◆ **Aim of the exercise**: Would you please return the lines of the entries below starting at the line that has "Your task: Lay" and ending at the line that has "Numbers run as", both included, exactly as they are?

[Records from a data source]
_ _ _ _ _ _ _
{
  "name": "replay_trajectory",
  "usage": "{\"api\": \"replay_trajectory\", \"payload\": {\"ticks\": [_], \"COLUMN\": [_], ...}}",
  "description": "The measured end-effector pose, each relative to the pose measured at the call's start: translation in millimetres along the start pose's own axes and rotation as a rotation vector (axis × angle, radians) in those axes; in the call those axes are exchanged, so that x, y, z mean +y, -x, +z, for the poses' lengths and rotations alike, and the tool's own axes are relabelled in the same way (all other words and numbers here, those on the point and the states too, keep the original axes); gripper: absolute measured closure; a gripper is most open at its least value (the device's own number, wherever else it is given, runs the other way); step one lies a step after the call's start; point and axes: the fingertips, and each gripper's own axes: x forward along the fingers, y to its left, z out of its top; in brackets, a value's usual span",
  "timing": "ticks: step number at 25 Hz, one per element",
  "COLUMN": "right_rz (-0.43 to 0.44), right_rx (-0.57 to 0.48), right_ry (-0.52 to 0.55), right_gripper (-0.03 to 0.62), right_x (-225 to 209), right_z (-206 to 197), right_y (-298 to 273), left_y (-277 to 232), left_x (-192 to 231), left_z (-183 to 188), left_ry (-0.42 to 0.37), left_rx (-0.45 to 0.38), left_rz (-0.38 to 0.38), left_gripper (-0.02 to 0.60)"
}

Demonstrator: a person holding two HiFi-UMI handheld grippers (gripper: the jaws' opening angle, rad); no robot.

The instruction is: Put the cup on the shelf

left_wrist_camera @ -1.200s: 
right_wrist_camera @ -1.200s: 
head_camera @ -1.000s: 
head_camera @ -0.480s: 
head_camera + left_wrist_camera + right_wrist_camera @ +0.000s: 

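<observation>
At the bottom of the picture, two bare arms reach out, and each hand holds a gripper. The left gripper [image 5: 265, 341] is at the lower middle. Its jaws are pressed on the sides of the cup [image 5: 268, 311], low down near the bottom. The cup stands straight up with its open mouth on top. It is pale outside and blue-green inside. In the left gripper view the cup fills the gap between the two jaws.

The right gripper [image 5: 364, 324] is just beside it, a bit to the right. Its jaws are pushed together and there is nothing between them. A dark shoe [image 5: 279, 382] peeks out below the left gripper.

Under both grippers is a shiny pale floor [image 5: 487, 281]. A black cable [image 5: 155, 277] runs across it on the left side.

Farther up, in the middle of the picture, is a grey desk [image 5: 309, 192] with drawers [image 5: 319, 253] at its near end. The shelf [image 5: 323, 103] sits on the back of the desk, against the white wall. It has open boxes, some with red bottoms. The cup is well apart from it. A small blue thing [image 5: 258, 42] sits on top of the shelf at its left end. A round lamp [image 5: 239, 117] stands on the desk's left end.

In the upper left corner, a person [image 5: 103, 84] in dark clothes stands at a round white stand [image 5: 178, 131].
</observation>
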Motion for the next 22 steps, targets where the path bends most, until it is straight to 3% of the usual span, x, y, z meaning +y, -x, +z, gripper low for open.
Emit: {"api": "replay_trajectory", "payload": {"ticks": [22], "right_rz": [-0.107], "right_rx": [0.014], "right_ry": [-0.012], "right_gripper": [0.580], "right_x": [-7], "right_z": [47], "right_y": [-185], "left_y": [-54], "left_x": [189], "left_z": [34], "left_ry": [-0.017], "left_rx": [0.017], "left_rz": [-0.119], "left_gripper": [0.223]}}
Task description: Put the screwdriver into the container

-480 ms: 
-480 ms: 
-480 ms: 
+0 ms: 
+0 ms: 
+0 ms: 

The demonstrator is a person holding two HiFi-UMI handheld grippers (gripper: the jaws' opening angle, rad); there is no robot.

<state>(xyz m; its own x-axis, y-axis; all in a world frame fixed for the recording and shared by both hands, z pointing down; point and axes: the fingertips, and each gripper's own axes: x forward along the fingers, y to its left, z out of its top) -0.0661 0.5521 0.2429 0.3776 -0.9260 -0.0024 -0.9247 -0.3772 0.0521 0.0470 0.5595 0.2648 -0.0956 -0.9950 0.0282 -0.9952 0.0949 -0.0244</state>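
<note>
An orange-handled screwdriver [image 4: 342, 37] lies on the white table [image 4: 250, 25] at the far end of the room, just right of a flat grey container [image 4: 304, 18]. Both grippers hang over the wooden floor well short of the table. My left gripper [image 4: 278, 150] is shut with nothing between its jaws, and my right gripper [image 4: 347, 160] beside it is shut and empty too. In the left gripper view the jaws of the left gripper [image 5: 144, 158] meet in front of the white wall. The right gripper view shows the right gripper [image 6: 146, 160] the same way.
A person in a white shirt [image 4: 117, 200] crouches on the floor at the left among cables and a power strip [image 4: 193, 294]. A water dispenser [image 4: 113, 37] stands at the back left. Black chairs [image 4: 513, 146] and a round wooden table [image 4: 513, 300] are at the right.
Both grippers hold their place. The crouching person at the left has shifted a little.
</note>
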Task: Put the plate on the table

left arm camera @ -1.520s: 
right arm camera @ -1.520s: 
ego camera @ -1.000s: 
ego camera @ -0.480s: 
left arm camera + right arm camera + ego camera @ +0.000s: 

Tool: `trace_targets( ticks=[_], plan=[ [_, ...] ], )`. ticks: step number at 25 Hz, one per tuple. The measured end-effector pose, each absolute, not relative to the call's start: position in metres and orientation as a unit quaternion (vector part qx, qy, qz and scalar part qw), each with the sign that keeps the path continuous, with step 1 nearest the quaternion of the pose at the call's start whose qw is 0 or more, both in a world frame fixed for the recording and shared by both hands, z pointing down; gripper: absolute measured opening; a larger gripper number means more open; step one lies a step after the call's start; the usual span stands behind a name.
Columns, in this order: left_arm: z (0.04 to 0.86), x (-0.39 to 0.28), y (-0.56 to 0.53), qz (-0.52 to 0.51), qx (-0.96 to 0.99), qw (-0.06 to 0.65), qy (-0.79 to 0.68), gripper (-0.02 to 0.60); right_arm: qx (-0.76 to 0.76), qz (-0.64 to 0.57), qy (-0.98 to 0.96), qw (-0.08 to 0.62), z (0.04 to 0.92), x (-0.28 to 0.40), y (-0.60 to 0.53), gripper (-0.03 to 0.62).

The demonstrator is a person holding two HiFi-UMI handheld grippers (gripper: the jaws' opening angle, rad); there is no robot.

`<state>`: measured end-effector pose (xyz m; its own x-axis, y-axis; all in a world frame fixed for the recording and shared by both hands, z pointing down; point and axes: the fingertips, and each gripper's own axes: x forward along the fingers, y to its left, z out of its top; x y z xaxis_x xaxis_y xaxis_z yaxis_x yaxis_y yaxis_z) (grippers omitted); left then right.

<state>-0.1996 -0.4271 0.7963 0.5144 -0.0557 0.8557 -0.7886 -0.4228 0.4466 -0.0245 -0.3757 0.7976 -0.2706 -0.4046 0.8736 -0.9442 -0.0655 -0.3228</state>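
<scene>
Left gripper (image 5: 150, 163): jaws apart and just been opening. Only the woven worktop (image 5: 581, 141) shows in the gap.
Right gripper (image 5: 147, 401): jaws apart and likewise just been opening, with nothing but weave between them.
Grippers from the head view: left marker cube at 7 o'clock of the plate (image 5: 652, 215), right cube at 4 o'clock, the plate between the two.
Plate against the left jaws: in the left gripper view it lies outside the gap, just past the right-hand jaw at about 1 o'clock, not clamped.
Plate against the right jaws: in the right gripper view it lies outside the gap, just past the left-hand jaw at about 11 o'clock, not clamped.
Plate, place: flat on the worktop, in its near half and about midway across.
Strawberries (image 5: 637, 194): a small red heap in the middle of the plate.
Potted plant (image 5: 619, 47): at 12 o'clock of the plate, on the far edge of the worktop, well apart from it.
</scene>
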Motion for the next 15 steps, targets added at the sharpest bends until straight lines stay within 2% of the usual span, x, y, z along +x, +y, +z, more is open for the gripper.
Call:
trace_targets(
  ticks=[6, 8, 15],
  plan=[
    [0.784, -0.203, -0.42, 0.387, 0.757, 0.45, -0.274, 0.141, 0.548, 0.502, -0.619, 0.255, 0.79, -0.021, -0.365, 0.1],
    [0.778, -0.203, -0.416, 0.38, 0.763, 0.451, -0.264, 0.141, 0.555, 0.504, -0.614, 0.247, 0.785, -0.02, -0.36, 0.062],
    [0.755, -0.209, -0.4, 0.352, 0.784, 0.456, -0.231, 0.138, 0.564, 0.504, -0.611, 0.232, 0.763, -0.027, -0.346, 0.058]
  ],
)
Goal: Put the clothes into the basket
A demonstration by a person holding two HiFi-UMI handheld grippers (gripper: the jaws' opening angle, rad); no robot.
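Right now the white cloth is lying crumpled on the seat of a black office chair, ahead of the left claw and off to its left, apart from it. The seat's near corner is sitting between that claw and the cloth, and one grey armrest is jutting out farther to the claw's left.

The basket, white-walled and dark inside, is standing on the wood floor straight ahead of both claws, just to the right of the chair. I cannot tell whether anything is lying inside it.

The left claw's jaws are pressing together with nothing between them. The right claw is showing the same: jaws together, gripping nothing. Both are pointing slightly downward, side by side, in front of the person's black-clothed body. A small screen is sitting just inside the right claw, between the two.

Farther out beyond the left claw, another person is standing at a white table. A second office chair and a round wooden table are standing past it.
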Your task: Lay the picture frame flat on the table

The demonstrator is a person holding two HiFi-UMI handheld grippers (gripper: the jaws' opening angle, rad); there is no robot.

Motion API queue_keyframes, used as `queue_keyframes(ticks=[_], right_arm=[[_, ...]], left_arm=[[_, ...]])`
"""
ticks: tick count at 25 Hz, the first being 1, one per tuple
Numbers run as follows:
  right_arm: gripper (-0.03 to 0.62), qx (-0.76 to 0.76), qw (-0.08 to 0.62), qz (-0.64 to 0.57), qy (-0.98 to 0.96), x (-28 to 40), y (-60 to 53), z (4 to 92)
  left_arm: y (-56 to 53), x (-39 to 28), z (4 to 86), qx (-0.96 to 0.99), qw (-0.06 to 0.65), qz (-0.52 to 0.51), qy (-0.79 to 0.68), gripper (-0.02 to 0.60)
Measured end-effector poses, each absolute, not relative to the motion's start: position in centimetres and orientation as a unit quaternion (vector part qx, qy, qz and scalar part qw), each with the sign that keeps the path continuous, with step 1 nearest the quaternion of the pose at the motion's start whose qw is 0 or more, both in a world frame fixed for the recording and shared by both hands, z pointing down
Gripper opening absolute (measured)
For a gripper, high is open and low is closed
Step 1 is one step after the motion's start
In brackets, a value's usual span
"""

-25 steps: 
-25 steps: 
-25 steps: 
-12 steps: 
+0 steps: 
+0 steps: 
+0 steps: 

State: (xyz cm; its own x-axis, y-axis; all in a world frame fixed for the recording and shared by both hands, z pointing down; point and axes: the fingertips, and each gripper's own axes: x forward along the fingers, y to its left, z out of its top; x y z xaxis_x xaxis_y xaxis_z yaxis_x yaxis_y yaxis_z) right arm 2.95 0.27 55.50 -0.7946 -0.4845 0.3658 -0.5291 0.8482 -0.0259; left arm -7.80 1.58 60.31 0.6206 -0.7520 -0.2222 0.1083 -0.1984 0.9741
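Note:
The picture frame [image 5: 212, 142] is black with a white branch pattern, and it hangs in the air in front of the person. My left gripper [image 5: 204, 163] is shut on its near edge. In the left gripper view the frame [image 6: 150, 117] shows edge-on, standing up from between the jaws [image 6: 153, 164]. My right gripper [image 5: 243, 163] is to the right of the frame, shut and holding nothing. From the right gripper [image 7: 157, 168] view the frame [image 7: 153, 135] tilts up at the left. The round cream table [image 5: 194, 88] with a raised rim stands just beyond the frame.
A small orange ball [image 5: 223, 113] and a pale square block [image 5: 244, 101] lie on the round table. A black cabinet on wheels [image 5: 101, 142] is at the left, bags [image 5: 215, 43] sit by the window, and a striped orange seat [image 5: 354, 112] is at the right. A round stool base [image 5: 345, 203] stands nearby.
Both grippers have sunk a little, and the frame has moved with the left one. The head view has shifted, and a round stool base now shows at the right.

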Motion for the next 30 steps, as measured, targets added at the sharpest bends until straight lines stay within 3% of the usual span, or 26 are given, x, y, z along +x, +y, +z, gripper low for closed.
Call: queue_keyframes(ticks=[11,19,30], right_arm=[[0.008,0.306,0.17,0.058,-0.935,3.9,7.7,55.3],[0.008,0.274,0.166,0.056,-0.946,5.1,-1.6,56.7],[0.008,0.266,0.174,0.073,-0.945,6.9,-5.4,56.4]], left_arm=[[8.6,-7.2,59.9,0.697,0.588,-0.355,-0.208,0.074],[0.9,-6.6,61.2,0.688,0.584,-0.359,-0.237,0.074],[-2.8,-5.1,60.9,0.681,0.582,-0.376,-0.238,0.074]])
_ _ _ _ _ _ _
◆ **Written answer**:
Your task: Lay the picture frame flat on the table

The demonstrator is a person holding two HiFi-UMI handheld grippers (gripper: the jaws' opening angle, rad); there is no robot.

Motion API queue_keyframes, used as `queue_keyframes(ticks=[_], right_arm=[[_, ...]], left_arm=[[_, ...]])`
"""
ticks: tick count at 25 Hz, the first being 1, one per tuple
Numbers run as follows:

No additional output is required.